About this task. Among the entries below, take the line with "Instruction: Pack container" and the line with "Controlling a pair", and output them and every line between them exactly, with nothing else.

***** Record excerpts *****

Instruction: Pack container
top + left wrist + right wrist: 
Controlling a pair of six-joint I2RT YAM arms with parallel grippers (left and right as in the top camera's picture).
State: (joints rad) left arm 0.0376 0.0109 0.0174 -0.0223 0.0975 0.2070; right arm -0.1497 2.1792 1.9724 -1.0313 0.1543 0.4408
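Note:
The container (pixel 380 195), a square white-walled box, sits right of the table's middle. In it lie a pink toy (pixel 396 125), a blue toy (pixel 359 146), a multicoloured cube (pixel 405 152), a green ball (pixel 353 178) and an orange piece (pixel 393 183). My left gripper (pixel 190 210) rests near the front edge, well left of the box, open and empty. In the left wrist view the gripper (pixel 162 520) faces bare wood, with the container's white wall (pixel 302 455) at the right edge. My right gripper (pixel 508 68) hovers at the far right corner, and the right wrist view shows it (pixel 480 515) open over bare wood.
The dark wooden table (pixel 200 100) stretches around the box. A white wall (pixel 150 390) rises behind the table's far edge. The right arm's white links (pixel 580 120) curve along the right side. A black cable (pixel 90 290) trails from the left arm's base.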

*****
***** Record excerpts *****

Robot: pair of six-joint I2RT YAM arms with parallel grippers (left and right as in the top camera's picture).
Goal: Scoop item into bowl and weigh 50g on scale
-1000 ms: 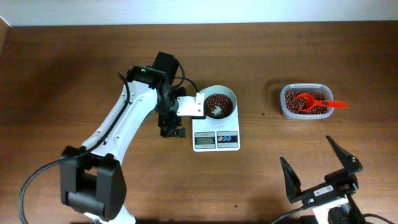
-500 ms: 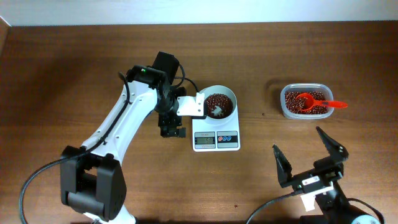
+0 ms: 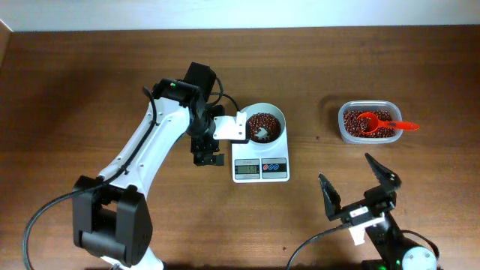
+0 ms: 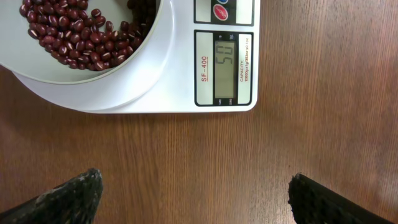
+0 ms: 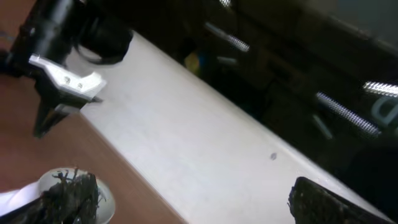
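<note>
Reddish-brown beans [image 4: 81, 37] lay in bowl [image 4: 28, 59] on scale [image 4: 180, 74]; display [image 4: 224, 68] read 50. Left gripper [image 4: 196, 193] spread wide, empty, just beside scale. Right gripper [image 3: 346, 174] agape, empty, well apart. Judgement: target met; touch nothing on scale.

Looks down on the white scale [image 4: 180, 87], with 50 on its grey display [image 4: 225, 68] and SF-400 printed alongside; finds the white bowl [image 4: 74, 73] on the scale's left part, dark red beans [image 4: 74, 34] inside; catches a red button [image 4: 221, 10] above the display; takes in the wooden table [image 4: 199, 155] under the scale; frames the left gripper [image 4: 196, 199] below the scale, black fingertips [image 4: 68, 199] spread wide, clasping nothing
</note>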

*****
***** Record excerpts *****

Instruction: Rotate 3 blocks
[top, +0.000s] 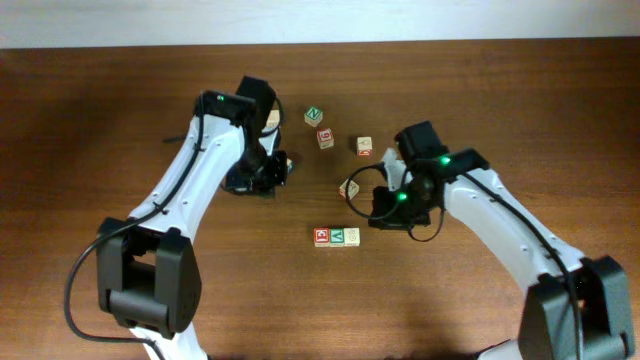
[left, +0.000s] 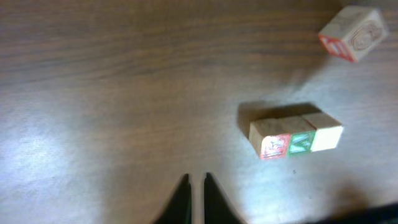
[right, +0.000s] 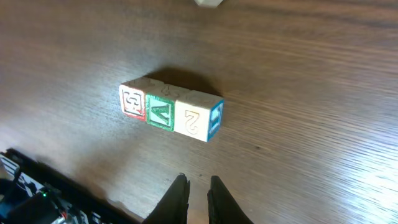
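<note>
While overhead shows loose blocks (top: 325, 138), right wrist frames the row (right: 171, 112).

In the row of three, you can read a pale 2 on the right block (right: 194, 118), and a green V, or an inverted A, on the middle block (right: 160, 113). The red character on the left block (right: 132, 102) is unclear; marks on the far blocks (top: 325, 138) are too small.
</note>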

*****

Task solution.
Instruction: Pack container
top + left wrist + right wrist: 
Controlling a pair of six-joint I2RT YAM arms with parallel grippers (left and right as in the top camera's picture).

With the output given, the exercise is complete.